4. Bishops'common sense went out the window in dealing with offending personnel. Burn me once, shame on you; burn me twice, shame on me. Bishops cannot shift the blame to psychiatrists who gave them bad information or a lack of awareness about these sins and crimes. They must take complete responsibility. Outward appearances during this horrible time before the Charter in this country makes it look like that the bishop cared more for the priest under his charge than the children/teenagers that were or had the potential to be abused by these same priests.
5. Bishops as well as others may have believed that children and teenagers were complicit in their own abuse, that they wanted the sexual contact and may have liked it. Many Americans believe this about teenagers who have sex with older men or women, especially if it is heterosexual sex, so this is not implausible and may have been the mentality of the bishops that the ones injured by those in authority may have been cooperating with the evil perpetrated.

At any rate, now that the dirty secret about clergy who professed to be celibate but sexually abused children and teenagers is out in the open, perhaps now we can begin to understand the corruption of leadership that allowed this to happen, the cultural attitudes inherent in the Church that had no checks and balances when it comes to critique and evaluation and the inability to remove from the order of bishops and the order of priests those who committed crimes, covered them up and/or were incompetent to act properly.

Let us pray that out of all of this suffering of victims and their families, the loss of faith it has caused and the disgust that so many experience from the details of this abuse, that this will ensure history doesn't repeat itself.

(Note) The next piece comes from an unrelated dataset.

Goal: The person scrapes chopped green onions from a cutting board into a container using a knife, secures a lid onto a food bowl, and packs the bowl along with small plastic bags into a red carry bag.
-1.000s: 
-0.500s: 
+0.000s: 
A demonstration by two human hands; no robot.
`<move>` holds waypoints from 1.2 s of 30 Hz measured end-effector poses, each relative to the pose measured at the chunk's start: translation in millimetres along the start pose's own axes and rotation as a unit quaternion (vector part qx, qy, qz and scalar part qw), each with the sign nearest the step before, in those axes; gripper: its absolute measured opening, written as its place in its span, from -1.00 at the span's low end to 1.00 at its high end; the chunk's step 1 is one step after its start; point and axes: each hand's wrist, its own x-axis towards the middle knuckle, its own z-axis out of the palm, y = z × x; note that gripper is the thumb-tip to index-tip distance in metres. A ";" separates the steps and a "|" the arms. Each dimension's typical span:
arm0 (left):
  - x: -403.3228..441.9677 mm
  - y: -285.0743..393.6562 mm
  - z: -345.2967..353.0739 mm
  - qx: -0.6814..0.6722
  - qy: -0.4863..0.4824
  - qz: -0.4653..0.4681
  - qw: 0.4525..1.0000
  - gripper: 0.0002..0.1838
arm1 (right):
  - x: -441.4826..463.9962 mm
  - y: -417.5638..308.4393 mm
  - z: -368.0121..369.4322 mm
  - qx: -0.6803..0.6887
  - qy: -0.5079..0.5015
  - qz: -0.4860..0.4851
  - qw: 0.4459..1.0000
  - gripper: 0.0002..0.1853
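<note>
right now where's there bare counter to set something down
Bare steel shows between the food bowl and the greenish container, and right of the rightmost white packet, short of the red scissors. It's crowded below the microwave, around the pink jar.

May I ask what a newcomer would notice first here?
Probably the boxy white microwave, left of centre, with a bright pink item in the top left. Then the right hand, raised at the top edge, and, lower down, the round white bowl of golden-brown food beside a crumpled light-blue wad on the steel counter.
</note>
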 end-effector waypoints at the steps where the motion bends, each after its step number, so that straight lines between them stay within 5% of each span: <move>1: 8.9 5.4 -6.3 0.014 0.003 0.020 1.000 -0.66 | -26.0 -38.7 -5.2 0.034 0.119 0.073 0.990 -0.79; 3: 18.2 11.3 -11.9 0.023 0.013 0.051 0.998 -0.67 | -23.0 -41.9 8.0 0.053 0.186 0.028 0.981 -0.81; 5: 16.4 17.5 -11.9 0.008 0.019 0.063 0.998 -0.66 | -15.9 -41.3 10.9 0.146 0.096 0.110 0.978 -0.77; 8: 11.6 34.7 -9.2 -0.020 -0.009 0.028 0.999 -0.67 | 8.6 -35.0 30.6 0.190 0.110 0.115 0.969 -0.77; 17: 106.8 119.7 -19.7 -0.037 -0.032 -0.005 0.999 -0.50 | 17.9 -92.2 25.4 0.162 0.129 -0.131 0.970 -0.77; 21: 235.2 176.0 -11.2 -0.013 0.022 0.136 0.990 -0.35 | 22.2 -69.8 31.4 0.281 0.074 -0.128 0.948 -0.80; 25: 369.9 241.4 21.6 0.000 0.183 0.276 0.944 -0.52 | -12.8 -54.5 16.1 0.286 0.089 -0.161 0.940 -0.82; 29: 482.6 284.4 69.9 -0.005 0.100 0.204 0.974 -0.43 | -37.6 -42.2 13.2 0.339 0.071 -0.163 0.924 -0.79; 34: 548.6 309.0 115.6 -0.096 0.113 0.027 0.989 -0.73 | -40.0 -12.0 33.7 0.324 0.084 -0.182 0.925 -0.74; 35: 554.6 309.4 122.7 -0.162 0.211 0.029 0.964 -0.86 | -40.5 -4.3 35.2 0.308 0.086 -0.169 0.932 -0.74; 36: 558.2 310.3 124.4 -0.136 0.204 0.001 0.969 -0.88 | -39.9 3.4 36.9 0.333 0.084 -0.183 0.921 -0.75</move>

It's judgment day but what we are experiencing now in terms of humiliation will seem like a walk in the park at the personal judgment perpetrators and enablers will experience at death and the Church will experience at the final judgment.

But with this said, one of the things that has happened to the Church with all the pseudo euphoria that we've experienced since Vatican II was the decline in understanding what sin is in general and mortal sin in particular. There were even those who wanted to redefine Original Sin to make it less harsh sounding. Those who promote this pseudo theology would also find abhorrent that anyone's disposition to sin would be called "disordered," especially any aspect of their sexuality. We all know the outcry when Pope John Paul or Pope Benedict teach that homosexuality is "disordered."

Yet we are all disordered because of Original Sin and the actual sins this enables us to commit. There are aspects of our personality including our sexuality that are corrupt and disordered as well, whether we are heterosexual or homosexual. When clergy and laity turn a blind eye to our sexual attractions because we do not believe that any part of our sexuality is disordered, then we have the recipe for disaster that has gone off like an atomic bomb in our Church.

The antidote to the disorders of body, soul, mind and sexuality is the grace of God. If we don't think we need that grace we won't call upon God's grace. Sometimes God's grace leads the Church to remove from ministry those who are severely disordered. Sometimes God's grace leads the Church to excommunicate those who are obstinate in their refusal to act like a Catholic (here I'm thinking of politicians who are pro-choice). Is not the sin of abortion and the leading of others to procure abortions as egregious as the sin of sexual abuse of children and teenagers? Why is there not a similar outrage in our Church against bishops who seem to do nothing to Catholics who are pro-choice and publicly so?

But to close with a more positive spin on all of this: "O happy fault, or necessary sin of Adam (and of all of us) that gained for us so great a Savior." Where sin abounds God's grace is more abundant. God will save the Church and even the most despicable sinner amongst us will find God's mercy through repentance and sacramental confession. The penance may be you can't be a priest anymore and you might have to go to prison, but justice demands penance and mercy demands justice.